Dulu, dia meminta Xiao Jinming untuk menemaninya hanya agar bisa bertemu dengan ayah dari tubuh asli ini, Jenderal Yun Mo. Tapi beberapa hari lalu, karena kebetulan, dia sudah bertemu dengannya. Jadi untuk apa repot-repot kembali ke Kediaman Jenderal? Apa ingin adu mulut dengan ibu tiri dan saudari tiri?
Saat dia masih memikirkan alasan, Pengurus Liu datang tergesa-gesa ke Paviliun He Xin. Dia membungkuk dalam, lalu menyerahkan selembar daftar.
"Permaisuri, ini daftar hadiah yang disiapkan oleh Yang Mulia untuk kunjungan besok ke Kediaman Jenderal. Mohon Anda lihat dulu."
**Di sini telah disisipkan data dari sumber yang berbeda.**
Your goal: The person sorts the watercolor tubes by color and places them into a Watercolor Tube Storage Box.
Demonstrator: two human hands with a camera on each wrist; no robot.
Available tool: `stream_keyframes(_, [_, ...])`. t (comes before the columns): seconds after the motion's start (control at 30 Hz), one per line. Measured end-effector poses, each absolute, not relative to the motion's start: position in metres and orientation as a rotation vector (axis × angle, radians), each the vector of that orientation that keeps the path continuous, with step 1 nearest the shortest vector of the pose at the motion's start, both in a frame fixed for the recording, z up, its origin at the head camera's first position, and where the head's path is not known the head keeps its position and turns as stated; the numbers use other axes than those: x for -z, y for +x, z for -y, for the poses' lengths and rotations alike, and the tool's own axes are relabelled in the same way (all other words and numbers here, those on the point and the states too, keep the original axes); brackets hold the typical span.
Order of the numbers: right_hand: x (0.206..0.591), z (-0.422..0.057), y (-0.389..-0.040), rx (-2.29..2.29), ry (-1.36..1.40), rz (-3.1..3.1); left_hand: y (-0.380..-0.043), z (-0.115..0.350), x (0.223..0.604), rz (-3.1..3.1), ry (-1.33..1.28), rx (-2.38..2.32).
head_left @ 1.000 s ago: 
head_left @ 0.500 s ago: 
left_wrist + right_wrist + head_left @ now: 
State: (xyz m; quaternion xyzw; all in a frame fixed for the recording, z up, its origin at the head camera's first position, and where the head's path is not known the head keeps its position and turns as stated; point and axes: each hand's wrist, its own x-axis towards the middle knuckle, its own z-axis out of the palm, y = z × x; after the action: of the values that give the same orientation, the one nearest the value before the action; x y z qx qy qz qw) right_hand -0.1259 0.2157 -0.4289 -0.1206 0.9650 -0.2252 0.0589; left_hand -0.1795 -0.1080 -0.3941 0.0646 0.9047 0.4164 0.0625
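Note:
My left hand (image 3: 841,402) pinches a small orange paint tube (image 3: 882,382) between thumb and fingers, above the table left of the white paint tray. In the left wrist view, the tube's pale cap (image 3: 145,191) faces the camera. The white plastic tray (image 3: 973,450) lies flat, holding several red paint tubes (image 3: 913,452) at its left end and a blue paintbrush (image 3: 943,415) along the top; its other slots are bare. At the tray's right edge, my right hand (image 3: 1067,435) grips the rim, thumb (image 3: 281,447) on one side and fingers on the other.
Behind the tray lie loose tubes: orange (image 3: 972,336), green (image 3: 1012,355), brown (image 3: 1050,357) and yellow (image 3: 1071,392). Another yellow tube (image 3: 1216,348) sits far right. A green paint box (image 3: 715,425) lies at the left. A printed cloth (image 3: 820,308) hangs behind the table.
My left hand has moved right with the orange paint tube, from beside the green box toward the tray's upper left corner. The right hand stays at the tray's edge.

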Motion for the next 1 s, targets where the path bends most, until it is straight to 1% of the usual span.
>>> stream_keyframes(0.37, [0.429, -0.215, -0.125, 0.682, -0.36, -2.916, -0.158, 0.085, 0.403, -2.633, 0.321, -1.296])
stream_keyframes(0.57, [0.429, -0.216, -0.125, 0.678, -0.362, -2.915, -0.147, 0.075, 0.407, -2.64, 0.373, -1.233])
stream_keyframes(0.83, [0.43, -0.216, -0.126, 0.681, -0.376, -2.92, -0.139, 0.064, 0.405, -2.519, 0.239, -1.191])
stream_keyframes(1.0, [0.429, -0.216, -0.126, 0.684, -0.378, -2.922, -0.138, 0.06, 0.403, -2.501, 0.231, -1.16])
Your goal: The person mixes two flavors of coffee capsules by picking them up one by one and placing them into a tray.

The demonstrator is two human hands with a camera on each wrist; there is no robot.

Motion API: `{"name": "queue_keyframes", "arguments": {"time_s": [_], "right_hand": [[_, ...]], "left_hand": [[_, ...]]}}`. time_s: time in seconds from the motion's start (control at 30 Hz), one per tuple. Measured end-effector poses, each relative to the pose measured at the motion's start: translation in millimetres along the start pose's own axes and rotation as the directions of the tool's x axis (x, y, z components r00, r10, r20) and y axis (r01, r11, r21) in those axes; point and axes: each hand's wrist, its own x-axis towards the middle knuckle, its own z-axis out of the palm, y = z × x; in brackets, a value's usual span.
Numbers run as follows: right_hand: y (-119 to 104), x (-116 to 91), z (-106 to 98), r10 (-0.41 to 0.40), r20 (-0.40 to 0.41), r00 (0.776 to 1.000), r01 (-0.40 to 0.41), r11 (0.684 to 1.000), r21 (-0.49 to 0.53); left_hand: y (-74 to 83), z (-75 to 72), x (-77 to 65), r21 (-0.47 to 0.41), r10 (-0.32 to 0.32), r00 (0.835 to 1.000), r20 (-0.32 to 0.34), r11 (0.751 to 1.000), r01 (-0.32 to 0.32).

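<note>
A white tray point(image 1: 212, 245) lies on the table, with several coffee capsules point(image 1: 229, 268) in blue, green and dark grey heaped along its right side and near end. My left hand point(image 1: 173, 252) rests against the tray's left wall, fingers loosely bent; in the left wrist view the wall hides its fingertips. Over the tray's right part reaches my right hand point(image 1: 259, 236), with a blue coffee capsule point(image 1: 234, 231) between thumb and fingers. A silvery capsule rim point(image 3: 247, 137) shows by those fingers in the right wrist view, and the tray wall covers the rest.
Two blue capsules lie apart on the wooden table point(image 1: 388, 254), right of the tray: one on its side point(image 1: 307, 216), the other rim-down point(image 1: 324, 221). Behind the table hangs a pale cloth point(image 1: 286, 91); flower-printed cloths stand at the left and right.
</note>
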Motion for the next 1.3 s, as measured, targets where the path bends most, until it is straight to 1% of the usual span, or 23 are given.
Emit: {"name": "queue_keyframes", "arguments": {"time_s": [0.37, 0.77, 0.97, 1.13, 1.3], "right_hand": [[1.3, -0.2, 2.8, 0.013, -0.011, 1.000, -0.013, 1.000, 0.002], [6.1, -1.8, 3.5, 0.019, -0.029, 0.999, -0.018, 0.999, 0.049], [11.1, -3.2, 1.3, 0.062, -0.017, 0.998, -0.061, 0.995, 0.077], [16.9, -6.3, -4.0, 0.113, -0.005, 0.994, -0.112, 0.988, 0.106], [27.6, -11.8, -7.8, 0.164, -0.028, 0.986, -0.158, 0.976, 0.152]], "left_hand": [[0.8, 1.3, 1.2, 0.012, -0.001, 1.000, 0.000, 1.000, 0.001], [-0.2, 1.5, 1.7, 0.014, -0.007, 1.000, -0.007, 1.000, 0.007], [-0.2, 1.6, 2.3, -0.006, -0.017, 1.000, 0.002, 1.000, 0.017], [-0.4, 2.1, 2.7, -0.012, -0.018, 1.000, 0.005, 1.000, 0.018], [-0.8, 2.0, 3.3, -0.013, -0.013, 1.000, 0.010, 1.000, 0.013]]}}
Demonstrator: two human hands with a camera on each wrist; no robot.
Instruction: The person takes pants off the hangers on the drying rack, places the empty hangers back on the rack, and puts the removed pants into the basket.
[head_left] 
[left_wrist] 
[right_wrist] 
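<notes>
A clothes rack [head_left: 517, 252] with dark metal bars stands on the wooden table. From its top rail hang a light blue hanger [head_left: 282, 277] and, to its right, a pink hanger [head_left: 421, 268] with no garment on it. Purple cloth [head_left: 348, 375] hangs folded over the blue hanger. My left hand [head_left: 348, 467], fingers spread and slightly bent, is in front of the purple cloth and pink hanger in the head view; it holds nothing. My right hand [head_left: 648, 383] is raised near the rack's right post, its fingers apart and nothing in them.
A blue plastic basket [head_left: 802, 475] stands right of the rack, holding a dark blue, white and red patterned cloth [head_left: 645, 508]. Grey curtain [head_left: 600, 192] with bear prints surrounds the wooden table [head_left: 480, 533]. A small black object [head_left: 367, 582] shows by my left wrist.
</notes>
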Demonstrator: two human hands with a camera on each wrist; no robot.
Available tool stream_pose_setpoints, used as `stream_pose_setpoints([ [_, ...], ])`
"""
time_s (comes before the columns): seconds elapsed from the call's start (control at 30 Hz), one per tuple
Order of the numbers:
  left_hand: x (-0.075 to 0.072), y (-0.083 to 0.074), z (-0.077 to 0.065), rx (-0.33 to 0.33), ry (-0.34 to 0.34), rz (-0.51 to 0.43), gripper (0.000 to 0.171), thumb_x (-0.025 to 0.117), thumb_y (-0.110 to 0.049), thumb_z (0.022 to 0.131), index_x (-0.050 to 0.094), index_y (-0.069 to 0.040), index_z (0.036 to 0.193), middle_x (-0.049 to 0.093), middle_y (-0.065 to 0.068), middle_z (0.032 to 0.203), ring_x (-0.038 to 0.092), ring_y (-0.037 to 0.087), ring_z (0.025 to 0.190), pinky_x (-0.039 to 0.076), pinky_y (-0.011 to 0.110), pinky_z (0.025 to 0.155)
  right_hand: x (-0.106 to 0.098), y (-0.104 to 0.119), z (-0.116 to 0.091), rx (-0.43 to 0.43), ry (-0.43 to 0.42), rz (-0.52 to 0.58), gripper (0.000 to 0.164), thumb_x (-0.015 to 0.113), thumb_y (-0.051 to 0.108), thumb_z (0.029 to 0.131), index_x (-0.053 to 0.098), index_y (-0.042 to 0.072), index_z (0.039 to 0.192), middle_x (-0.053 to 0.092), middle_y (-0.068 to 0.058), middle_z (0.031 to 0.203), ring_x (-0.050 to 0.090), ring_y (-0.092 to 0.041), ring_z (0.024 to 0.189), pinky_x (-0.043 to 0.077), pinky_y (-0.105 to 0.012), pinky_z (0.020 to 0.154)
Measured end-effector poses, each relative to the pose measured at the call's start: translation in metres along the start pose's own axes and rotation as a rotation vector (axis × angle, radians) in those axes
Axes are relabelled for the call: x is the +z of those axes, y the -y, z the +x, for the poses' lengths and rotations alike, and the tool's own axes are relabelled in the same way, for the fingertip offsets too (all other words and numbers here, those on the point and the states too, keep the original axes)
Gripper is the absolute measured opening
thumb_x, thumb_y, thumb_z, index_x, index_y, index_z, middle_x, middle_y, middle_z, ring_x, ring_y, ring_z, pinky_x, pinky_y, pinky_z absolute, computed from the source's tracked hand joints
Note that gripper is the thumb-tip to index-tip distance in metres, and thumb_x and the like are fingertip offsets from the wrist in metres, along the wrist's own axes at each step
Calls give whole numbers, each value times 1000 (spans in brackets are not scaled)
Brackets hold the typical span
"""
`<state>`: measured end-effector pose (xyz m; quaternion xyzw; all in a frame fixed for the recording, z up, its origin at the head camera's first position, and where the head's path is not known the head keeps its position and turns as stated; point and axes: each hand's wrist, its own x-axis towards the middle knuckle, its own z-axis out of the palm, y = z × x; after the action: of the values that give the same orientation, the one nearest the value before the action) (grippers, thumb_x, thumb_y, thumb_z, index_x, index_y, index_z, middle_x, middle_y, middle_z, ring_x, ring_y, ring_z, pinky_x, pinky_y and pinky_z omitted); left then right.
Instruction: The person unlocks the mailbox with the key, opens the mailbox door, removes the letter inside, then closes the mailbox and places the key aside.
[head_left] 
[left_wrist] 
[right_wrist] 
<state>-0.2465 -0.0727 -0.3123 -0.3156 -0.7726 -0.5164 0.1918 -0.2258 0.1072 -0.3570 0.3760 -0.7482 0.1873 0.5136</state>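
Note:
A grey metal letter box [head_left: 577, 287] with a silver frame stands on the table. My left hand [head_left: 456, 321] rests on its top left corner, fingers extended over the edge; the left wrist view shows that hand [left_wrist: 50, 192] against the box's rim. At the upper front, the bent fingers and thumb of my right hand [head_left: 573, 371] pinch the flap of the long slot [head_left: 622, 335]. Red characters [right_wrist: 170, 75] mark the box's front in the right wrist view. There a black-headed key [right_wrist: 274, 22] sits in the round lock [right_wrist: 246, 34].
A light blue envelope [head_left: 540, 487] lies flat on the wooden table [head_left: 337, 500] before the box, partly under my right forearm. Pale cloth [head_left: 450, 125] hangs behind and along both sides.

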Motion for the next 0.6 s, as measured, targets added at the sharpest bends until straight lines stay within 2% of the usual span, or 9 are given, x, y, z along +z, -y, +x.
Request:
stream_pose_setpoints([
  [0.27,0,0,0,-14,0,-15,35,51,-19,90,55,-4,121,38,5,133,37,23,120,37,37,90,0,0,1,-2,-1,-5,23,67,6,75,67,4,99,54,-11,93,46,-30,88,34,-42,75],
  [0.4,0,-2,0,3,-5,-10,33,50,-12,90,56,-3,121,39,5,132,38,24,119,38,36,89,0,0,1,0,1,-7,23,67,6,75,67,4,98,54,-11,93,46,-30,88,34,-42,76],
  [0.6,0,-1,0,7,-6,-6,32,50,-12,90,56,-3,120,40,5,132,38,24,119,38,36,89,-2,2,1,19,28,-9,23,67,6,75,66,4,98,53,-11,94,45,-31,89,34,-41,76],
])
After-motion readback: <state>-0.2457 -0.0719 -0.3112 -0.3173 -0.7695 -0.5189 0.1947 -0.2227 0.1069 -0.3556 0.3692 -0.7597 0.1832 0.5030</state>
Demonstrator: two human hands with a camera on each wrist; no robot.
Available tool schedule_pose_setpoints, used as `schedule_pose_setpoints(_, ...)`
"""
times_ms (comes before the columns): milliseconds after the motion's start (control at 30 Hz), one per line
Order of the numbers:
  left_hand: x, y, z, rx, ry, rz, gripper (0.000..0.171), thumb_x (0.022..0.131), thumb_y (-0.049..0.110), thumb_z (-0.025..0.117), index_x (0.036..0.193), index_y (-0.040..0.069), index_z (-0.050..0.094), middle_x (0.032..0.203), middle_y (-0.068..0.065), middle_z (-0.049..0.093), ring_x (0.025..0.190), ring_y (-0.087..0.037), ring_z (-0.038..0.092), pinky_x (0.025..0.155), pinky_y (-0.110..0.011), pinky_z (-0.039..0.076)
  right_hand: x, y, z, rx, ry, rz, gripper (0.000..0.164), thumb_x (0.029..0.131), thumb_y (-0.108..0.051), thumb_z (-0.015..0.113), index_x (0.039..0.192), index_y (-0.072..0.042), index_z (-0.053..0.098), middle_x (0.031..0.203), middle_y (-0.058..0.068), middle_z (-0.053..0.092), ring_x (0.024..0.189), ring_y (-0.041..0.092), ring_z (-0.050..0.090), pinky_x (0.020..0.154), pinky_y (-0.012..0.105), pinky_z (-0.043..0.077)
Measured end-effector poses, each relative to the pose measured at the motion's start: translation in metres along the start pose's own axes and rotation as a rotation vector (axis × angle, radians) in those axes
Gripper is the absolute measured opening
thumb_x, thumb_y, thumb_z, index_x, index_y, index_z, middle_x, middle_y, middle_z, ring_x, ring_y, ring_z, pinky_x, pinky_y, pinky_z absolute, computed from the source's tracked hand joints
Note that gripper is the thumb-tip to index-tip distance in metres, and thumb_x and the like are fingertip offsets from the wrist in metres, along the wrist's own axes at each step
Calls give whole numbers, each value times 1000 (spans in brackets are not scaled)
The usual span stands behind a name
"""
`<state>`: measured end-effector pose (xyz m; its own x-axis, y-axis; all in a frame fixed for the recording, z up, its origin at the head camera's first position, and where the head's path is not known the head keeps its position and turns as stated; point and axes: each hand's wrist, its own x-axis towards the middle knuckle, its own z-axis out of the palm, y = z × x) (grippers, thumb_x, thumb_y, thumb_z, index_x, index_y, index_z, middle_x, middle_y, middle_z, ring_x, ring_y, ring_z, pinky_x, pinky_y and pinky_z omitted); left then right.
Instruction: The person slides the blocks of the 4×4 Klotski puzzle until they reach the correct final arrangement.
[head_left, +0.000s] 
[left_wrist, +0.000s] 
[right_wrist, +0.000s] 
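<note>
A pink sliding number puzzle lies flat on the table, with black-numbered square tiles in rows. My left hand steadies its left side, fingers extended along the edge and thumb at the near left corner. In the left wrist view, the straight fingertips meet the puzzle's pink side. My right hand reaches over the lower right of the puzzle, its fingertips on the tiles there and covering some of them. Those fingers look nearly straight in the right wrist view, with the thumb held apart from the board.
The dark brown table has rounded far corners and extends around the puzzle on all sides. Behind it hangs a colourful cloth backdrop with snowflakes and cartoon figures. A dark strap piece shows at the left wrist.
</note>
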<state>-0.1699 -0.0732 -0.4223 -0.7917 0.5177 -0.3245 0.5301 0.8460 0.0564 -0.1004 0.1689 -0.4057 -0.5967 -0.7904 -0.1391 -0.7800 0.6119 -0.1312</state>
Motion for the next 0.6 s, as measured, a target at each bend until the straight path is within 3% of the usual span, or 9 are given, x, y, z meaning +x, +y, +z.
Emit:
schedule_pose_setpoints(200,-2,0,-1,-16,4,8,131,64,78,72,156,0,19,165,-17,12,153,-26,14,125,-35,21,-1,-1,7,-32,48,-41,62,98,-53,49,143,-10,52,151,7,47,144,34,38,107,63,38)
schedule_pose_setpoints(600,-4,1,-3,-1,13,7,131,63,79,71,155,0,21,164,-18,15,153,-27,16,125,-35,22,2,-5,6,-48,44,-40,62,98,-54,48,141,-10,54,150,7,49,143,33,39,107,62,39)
Yun Ranfeng menerima daftar itu dan melihat sekilas. Pengurus Liu memang sudah lama bekerja di kediaman ini; semua persiapannya rapi dan sopan. Hadiah-hadiah yang tidak terlalu mewah tapi juga tidak murahan, tepat untuk kunjungan resmi.
Namun, dia tidak ingin pergi.
Mata Yun Ranfeng berputar licik, lalu dengan santai mencubit pahanya sendiri dengan keras. "Hhss—!"
Sekejap, wajah cantiknya menampilkan ekspresi muram. Dia menutupi dada, mata berair, dan dalam hitungan detik, air matanya menetes dengan indah. Dengan suara serak penuh duka, dia bergumam, "Aku tidak akan pergi."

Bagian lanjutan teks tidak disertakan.